Please reproduce each line of the data below as it stands.

__DATA PROVIDED__

*****

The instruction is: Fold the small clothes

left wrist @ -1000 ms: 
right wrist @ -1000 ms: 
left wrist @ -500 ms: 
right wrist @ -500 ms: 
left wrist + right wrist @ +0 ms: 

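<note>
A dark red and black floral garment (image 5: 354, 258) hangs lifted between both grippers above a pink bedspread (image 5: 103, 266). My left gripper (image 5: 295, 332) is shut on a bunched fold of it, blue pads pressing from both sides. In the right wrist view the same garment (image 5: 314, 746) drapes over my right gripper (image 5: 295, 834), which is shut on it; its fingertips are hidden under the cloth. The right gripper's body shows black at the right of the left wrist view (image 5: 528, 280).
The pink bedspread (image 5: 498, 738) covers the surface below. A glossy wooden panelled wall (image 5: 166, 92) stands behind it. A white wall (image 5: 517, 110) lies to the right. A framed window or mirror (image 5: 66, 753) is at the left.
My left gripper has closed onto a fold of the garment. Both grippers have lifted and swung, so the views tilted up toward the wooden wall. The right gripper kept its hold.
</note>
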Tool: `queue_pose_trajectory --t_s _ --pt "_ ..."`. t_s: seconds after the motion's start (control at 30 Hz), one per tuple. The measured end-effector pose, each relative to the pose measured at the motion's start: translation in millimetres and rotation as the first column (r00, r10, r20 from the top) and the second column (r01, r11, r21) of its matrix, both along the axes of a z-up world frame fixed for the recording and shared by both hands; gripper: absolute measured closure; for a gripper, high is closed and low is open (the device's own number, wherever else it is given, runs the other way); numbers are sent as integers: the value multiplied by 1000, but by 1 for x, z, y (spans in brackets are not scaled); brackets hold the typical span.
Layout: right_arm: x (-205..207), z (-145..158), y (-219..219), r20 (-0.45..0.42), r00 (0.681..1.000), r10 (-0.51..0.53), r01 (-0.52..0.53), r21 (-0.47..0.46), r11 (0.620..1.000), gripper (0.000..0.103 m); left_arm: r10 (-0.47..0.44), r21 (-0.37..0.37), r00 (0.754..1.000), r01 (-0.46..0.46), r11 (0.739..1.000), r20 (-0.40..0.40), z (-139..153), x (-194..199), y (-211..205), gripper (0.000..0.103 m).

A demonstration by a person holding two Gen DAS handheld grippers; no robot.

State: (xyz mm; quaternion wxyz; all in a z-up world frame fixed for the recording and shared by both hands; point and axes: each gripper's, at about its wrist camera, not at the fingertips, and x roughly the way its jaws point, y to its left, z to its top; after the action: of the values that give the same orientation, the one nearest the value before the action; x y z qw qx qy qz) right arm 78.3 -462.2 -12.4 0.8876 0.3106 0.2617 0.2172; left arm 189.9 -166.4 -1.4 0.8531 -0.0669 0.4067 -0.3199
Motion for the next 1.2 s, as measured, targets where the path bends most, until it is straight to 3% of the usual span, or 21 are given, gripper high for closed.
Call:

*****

__SOLVED PROBLEM__
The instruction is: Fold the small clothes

left wrist @ -1000 ms: 
right wrist @ -1000 ms: 
left wrist @ -500 ms: 
right wrist @ -500 ms: 
left wrist + right wrist @ +0 ms: 

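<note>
A dark red and black floral garment (image 5: 354, 258) hangs lifted between both grippers above a pink bedspread (image 5: 103, 266). My left gripper (image 5: 295, 332) is shut on a bunched fold of it, blue pads pressing from both sides. In the right wrist view the same garment (image 5: 314, 746) drapes over my right gripper (image 5: 295, 834), which is shut on it; its fingertips are hidden under the cloth. The right gripper's body shows black at the right of the left wrist view (image 5: 528, 280).
The pink bedspread (image 5: 498, 738) covers the surface below. A glossy wooden panelled wall (image 5: 166, 92) stands behind it. A white wall (image 5: 517, 110) lies to the right. A framed window or mirror (image 5: 66, 753) is at the left.
My left gripper has closed onto a fold of the garment. Both grippers have lifted and swung, so the views tilted up toward the wooden wall. The right gripper kept its hold.
</note>
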Tool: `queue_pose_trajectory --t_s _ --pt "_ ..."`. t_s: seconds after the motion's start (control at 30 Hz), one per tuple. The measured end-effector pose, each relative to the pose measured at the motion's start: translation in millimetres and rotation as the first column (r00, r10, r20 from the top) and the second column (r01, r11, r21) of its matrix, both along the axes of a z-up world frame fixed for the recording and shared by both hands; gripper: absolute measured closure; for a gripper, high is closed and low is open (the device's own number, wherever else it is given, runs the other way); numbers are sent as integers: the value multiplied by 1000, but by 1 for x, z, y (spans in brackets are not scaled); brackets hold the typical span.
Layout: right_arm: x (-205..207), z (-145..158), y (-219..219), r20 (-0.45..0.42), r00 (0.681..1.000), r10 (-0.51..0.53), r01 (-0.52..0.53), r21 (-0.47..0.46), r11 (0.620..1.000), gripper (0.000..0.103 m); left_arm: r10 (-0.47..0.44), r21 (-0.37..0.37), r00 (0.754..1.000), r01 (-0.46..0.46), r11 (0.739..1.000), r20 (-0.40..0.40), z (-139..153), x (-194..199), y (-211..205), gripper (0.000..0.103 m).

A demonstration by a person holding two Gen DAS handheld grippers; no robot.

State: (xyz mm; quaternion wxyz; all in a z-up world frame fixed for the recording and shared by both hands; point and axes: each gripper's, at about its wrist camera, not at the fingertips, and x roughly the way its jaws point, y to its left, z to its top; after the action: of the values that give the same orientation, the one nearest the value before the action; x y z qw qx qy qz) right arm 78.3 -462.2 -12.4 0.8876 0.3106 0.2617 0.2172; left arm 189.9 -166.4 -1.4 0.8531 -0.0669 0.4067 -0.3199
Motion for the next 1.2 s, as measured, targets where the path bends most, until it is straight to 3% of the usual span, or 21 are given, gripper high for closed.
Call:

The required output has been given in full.